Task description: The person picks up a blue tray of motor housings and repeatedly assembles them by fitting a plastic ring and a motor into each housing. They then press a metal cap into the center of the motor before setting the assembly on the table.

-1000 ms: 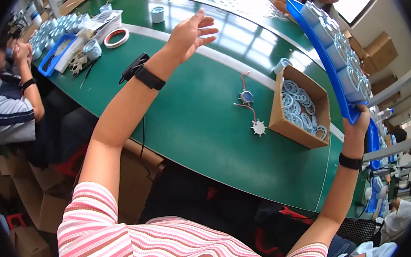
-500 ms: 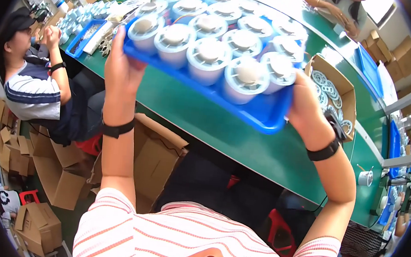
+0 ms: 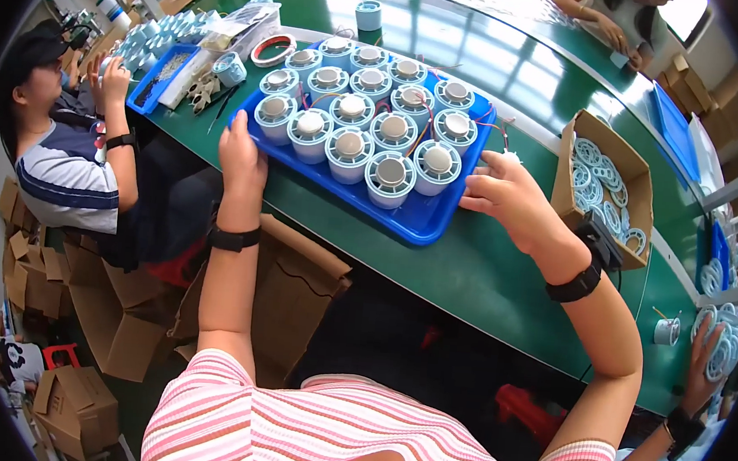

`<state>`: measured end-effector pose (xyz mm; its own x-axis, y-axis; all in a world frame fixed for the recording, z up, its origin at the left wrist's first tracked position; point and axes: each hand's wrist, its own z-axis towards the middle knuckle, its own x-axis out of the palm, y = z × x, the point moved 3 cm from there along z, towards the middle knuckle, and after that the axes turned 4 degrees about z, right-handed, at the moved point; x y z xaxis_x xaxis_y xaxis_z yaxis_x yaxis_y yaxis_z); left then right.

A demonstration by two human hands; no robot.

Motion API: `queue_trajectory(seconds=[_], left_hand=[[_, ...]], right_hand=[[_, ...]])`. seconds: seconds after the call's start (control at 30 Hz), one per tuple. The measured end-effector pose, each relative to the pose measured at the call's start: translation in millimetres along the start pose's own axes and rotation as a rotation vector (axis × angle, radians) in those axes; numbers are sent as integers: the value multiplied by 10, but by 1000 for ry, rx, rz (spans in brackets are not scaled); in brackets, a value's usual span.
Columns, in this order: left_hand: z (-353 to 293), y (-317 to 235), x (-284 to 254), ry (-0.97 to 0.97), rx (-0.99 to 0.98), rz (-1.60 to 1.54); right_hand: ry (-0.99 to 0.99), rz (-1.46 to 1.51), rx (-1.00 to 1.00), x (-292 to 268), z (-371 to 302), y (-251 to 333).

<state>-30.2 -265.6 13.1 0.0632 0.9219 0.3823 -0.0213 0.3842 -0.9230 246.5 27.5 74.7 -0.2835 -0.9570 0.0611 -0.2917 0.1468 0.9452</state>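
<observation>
A left hand [image 3: 242,160] is lying against a blue tray [image 3: 425,231]'s left corner, grip closure impossible to tell. Near the bench [image 3: 504,280]'s front edge, the tray, likely steadiest level, is carrying smooth, round, plastic-looking cups [image 3: 350,145]. A right hand [image 3: 510,197] is showing at the tray's right edge, grip loosely parted, clasping nothing.

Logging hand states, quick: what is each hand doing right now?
Left hand: at the left edge of the blue tray; grip cannot be told.
Right hand: open, at the tray's right edge; contact cannot be told.
</observation>
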Motion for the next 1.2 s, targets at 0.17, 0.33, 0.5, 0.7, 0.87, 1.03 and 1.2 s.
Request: queue_trajectory(seconds=[0.17, 0.33, 0.5, 0.7, 0.87, 1.03, 1.2], left_hand=[[181, -92, -52, -195, 336, 349], [-1029, -936, 893, 486, 973, 982], [-1762, -820, 1174, 1041, 998, 1342], [-1619, -795, 1165, 1078, 966, 1356], [-1545, -819, 1284, 1167, 821, 1317], [-1507, -798, 1353, 1185, 804, 1254], [-1437, -855, 1362, 1146, 618, 1212]], right_hand=[[56, 108, -101, 94, -139, -78], [40, -210, -126, 49, -608, -183], [126, -568, -343, 188, -985, -104], [-262, -719, -570, -329, -1376, 145], [-803, -753, -470, -1606, -1526, 321], [-887, -1148, -192, -3077, -1609, 63], [-783, -878, -248, -3237, -1289, -561]])
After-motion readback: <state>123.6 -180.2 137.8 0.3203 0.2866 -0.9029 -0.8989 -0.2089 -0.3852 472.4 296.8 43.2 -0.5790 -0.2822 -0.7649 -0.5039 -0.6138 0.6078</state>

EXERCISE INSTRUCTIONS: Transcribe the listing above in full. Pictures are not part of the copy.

ANSWER TO THE PROBLEM:
Task description: The person picks up a blue tray of motor housings and repeatedly assembles them by fitting a plastic ring and a motor into each housing. They then press a metal cap into the center of the motor before setting the assembly on the table.

-1000 ms: 
-500 ms: 
+0 ms: 

`<state>`: measured end-effector pose (xyz mm; its own x-axis, y-axis; all in a world frame fixed for the recording, z up, its origin at the left wrist's first tracked position; point and axes: each hand's wrist, its own z-axis towards the middle knuckle, its own x-axis out of the palm, y = z × x, the point moved 3 cm from there along z, towards the middle knuckle, and after that the axes turned 4 degrees about z, right-handed, at the moved point; x y z xaxis_x xaxis_y xaxis_z yaxis_x yaxis_y yaxis_z); left then right.

A demonstration by two human hands; no robot.

Motion API: `queue_trajectory(seconds=[_], left_hand=[[_, ...]], right_hand=[[_, ...]])`. seconds: seconds after the call's start (control at 30 Hz), one per tuple. The measured end-effector pose, each relative to the pose measured at the call's start: translation in millimetres along the start pose's own axes and rotation as a rotation vector (axis × angle, radians) in those axes; numbers are sent as integers: the value multiplied by 10, but by 1000 for ry, rx, rz (spans in brackets are not scaled); in brackets, a value's usual span.
Columns, in this order: left_hand: z (-353 to 293), y (-317 to 235), x (-284 to 254), ry (-0.97 to 0.97), rx (-0.99 to 0.98), rz (-1.60 to 1.54); right_hand: ry (-0.99 to 0.99), rz (-1.46 to 1.51), rx (-1.00 to 1.00), x (-292 to 268), z (-371 to 302), y (-251 to 333).

<state>-30.2 -265.6 13.1 0.0632 0.9219 0.3823 -0.0213 0.3842 -0.9230 246.5 27.5 74.7 -0.2835 -0.9570 0.0611 -0.2917 0.1468 0.9452</state>
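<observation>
A left hand [image 3: 242,160] is lying against a blue tray [image 3: 425,231]'s left corner, grip closure impossible to tell. Near the bench [image 3: 504,280]'s front edge, the tray, likely steadiest level, is carrying smooth, round, plastic-looking cups [image 3: 350,145]. A right hand [image 3: 510,197] is showing at the tray's right edge, grip loosely parted, clasping nothing.

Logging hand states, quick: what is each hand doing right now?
Left hand: at the left edge of the blue tray; grip cannot be told.
Right hand: open, at the tray's right edge; contact cannot be told.
</observation>
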Motion for the next 1.2 s, targets at 0.17, 0.33, 0.5, 0.7, 0.87, 1.03 and 1.2 s.
Request: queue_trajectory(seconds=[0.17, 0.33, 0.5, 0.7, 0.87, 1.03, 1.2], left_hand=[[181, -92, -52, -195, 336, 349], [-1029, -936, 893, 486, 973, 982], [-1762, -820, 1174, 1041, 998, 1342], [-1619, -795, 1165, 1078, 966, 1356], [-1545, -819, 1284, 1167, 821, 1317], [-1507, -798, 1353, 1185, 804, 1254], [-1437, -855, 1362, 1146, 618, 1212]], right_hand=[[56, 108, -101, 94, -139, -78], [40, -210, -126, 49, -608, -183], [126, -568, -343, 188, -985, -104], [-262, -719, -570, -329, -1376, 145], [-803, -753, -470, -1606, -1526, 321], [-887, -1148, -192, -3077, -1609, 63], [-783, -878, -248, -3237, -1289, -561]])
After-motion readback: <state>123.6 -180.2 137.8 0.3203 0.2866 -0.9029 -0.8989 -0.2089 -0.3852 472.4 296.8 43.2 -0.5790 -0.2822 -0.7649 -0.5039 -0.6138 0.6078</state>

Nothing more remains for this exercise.